*What to work on*:
Below are some records. Print exactly the lines between the one holding "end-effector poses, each" and the one holding "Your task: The", inclusive, and nothing else.

Stored records:

______

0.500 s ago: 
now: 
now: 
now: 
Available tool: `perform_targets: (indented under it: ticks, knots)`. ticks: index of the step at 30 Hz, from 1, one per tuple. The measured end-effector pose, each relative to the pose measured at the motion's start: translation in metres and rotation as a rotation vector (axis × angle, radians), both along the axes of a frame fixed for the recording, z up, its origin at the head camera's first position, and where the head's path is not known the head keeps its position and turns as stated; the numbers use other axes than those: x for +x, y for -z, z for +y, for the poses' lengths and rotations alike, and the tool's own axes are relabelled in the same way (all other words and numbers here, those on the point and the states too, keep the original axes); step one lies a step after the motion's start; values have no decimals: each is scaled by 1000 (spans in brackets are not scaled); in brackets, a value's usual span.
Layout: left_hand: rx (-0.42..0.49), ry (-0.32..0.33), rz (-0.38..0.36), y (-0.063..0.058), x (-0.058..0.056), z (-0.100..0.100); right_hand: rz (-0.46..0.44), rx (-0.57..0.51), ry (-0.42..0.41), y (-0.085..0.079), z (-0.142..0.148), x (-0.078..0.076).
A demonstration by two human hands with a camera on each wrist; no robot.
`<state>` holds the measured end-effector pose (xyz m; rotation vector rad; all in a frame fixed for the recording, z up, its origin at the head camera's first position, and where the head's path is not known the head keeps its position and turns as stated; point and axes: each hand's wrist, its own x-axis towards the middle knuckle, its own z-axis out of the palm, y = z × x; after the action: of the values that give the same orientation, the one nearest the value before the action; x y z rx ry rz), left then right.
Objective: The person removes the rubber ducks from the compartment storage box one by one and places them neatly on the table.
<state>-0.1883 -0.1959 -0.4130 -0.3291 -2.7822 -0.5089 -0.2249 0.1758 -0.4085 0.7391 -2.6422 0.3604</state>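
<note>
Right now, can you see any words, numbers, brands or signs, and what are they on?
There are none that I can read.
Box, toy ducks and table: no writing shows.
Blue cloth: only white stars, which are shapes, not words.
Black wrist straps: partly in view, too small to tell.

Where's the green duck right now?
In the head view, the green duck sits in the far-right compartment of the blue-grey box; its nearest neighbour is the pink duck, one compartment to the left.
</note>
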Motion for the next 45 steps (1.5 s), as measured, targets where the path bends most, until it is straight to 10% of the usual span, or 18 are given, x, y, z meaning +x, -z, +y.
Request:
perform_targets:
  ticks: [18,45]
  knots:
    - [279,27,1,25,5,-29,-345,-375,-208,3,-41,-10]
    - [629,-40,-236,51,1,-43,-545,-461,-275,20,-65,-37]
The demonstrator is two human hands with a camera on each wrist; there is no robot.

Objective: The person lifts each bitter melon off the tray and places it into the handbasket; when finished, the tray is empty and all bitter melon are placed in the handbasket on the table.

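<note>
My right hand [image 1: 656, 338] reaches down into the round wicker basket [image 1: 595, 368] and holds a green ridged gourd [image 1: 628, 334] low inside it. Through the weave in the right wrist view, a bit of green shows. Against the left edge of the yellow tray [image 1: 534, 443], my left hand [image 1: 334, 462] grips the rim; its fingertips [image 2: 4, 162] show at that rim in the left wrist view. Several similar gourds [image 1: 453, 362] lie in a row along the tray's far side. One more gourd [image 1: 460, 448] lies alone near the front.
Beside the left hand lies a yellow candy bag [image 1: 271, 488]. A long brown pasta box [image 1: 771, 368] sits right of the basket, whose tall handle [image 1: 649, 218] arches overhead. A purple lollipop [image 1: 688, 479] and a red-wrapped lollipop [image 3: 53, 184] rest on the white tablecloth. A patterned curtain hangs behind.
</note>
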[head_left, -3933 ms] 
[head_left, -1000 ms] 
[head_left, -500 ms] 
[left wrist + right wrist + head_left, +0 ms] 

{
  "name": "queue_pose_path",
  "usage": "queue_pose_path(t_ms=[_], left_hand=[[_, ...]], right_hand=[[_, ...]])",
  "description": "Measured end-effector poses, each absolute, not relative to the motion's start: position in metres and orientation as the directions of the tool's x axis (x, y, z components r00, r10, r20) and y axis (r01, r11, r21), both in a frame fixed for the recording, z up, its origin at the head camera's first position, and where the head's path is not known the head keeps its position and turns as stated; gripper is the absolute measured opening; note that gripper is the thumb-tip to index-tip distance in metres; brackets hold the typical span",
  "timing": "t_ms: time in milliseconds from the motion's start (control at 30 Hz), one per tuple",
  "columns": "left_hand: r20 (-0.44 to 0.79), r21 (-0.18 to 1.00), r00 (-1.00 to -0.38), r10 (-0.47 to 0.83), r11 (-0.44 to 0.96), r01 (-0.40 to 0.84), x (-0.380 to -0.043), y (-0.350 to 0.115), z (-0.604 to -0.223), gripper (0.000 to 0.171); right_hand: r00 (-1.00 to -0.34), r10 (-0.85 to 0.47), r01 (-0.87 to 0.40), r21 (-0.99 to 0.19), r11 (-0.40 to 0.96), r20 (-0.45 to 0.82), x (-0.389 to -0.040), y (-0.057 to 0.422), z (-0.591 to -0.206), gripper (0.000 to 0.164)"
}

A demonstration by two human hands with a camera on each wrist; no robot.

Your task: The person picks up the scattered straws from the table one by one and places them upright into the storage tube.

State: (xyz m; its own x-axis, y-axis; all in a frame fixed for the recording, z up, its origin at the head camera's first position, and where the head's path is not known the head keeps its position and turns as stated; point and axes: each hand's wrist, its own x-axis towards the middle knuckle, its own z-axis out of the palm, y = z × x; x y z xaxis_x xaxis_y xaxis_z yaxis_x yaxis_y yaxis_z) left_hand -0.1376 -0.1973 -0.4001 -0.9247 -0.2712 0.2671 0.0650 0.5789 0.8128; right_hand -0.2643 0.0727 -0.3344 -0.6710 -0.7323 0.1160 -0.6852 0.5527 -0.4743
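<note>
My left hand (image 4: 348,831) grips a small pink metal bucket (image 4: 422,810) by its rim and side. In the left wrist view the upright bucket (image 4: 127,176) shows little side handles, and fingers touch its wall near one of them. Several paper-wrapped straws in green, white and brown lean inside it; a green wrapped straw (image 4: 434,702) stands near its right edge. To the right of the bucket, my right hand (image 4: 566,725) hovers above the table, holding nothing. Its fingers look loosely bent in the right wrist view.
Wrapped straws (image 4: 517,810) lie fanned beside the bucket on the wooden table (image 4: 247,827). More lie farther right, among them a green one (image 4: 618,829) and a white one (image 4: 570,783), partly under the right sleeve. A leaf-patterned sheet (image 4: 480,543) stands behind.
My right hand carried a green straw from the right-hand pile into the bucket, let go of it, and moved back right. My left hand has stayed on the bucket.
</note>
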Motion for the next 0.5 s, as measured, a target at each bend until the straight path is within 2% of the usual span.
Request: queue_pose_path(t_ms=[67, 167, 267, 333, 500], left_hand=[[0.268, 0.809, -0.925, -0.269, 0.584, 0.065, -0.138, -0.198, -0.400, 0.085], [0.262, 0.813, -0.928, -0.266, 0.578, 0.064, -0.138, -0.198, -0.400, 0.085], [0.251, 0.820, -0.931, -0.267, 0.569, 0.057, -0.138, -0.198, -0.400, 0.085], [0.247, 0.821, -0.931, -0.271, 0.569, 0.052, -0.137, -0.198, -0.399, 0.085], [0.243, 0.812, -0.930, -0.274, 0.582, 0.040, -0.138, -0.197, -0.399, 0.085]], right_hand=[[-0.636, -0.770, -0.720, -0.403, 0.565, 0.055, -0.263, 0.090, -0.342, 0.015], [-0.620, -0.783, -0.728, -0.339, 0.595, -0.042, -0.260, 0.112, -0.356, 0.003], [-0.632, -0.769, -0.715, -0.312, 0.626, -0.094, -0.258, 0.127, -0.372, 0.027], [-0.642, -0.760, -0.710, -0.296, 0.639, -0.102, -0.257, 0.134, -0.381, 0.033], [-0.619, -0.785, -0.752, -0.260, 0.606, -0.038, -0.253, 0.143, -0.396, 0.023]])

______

*Solution for this problem*:
  "description": "Measured end-effector poses, each absolute, not relative to the motion's start: position in metres and orientation as the directions of the tool's x axis (x, y, z components r00, r10, r20) and y axis (r01, r11, r21), both in a frame fixed for the recording, z up, its origin at the head camera's first position, and where the head's path is not known the head keeps its position and turns as stated; gripper is the absolute measured opening; note that gripper is the thumb-tip to index-tip distance in metres; brackets hold the typical span",
  "timing": "t_ms: time in milliseconds from the motion's start (control at 30 Hz), one per tuple",
  "columns": "left_hand: r20 (-0.44 to 0.79), r21 (-0.18 to 1.00), r00 (-1.00 to -0.38), r10 (-0.47 to 0.83), r11 (-0.44 to 0.96), r01 (-0.40 to 0.84), x (-0.380 to -0.043), y (-0.350 to 0.115), z (-0.604 to -0.223), gripper (0.000 to 0.171); right_hand: r00 (-1.00 to -0.34), r10 (-0.85 to 0.47), r01 (-0.87 to 0.40), r21 (-0.99 to 0.19), r11 (-0.40 to 0.96), r20 (-0.45 to 0.82), x (-0.389 to -0.040), y (-0.057 to 0.422), z (-0.591 to -0.206), gripper (0.000 to 0.164)"
}

A demonstration by two human hands with a camera on each wrist; no robot.

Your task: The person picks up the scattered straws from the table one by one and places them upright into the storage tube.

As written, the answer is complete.